* **Directions**: For each line of the listing that holds "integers", show the full line.

* **Dataset records**:
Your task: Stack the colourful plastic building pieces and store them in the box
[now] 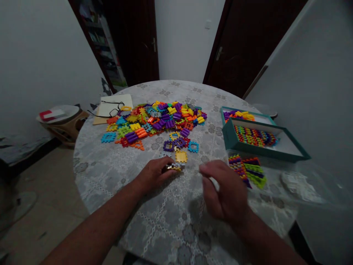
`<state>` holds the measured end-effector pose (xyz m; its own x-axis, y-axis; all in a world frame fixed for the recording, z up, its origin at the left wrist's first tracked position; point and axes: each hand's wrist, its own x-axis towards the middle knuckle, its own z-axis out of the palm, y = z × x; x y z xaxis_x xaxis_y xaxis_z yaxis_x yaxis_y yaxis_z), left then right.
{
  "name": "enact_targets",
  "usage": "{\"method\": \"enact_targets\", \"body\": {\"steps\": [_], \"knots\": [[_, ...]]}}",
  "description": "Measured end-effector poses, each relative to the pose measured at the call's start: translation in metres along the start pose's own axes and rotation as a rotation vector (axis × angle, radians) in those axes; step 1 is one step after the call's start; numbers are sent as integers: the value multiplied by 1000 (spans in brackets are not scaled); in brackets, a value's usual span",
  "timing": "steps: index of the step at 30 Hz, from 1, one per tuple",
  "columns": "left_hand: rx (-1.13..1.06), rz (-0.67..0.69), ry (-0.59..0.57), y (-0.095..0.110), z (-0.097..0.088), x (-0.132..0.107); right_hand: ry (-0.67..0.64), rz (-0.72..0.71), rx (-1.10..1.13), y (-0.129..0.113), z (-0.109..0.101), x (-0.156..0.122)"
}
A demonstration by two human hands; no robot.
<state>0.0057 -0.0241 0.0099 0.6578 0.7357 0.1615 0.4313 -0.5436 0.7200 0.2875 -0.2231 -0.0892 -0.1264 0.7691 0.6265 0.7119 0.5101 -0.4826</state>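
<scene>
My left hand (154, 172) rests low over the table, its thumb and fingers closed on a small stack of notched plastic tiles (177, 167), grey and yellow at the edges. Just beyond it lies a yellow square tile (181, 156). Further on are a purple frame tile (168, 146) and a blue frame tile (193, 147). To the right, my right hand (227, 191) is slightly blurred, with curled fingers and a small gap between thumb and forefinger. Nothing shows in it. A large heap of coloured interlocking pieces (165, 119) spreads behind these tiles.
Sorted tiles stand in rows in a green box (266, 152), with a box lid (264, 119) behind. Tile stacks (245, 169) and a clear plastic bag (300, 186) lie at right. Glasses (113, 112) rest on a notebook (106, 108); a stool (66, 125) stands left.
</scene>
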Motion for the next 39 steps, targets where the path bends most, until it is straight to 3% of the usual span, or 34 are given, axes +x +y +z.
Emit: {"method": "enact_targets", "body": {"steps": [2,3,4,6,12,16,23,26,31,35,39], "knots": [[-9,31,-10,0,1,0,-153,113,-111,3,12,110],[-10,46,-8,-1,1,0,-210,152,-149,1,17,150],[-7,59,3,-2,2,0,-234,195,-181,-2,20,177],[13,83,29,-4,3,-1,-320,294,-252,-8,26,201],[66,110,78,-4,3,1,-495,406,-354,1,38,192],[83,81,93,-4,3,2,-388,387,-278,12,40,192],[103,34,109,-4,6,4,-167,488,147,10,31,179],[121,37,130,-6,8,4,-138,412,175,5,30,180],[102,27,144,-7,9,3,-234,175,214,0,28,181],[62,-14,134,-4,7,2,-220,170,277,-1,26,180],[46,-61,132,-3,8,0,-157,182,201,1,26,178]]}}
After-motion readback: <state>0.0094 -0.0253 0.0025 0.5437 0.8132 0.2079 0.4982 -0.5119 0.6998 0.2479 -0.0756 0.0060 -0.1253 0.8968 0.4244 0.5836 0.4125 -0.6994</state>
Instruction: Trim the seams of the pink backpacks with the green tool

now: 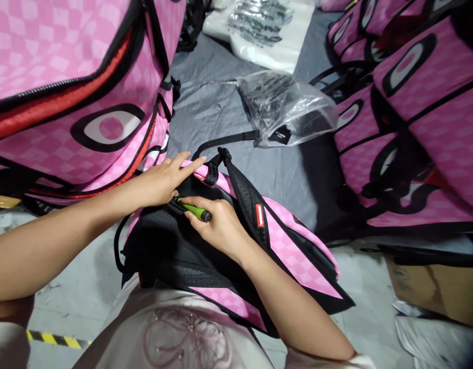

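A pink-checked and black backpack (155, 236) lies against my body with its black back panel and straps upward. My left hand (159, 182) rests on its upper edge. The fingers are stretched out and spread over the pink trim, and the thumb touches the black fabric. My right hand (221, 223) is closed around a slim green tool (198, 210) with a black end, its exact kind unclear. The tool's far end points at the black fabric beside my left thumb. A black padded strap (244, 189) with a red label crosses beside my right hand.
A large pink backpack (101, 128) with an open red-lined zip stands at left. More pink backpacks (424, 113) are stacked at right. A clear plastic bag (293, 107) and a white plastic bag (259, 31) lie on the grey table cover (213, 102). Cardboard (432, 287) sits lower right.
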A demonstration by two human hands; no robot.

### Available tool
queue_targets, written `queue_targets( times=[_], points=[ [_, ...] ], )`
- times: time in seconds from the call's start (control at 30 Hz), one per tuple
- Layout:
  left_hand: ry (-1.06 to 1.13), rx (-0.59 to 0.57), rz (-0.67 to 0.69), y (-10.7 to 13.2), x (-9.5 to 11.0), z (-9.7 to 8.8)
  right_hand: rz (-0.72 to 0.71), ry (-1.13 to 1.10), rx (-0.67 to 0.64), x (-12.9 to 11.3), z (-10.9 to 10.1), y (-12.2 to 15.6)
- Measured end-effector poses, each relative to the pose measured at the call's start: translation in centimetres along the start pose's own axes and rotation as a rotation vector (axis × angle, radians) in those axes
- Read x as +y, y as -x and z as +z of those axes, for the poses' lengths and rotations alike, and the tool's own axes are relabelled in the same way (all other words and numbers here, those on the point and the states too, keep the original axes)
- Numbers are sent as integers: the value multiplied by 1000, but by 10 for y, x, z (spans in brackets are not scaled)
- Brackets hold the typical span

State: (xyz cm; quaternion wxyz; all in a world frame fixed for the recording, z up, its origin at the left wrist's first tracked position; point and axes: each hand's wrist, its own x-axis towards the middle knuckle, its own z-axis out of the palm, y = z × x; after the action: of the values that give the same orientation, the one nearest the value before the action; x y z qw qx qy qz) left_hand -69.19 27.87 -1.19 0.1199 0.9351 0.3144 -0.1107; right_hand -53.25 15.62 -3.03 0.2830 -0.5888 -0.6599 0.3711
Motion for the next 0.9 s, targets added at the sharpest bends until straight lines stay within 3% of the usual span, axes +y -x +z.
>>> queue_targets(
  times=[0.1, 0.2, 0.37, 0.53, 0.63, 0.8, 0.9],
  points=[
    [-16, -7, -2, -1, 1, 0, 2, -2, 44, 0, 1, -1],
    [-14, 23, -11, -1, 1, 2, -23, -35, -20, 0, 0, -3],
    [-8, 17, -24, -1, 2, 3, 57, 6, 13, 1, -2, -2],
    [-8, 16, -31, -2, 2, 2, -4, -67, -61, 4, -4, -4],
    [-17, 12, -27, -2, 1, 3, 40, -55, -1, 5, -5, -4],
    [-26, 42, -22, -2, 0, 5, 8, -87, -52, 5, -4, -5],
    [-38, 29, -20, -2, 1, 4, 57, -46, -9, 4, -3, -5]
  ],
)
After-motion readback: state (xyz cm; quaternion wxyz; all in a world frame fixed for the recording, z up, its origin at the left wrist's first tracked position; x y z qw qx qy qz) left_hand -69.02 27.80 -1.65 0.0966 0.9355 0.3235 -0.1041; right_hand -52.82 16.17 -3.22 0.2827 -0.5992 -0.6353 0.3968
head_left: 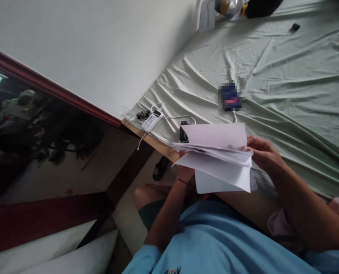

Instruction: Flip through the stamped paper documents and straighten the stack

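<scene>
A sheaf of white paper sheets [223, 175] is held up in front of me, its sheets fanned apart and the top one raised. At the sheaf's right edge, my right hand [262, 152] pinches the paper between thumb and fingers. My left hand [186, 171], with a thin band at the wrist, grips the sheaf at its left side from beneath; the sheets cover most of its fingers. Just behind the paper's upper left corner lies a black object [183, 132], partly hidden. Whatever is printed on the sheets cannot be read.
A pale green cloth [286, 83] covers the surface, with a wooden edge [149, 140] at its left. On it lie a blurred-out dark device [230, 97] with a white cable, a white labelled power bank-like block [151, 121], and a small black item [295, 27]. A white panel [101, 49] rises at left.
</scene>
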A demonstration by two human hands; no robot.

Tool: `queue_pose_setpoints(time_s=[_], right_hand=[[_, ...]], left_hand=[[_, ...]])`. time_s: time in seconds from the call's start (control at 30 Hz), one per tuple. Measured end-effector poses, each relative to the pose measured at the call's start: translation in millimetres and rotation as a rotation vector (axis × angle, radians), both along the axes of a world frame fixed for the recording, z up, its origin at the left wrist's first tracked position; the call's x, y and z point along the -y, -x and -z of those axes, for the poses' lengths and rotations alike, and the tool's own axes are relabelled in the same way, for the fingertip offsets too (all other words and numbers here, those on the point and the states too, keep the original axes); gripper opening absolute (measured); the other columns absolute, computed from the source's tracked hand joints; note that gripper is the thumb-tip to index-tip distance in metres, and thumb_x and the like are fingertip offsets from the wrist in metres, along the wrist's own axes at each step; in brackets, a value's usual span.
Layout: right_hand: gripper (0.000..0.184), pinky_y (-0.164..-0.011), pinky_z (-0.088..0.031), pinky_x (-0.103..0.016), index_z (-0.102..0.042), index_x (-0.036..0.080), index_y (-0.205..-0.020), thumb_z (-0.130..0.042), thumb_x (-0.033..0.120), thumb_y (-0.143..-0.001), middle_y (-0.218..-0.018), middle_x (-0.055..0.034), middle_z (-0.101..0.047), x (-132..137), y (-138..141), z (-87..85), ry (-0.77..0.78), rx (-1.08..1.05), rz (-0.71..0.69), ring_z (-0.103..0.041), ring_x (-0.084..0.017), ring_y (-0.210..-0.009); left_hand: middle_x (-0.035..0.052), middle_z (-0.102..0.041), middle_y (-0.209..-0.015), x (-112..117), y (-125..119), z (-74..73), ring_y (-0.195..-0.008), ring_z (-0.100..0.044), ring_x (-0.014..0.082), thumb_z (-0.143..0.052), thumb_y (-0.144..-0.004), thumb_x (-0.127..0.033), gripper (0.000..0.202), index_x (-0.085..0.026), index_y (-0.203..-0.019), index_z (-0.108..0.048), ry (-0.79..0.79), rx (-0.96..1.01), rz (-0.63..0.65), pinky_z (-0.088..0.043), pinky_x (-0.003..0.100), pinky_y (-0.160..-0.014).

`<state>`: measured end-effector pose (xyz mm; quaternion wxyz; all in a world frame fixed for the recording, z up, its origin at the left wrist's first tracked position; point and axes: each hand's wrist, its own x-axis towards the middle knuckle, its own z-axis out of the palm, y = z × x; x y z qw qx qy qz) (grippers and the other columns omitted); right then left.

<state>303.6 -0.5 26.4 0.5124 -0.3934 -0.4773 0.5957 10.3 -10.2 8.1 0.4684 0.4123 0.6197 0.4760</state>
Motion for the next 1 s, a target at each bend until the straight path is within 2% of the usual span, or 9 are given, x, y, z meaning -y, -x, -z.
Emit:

* **Solution below**:
  "description": "Measured end-effector poses, each relative to the pose measured at the call's start: translation in metres along the start pose's own axes and rotation as a rotation vector (axis × angle, radians) in those axes; step 1 is one step after the call's start; numbers are sent as integers: the value multiplied by 1000 (spans in brackets are not scaled); in brackets, a value's usual span",
- Numbers are sent as integers: the value multiplied by 1000, but by 10 for y, x, z (spans in brackets are not scaled)

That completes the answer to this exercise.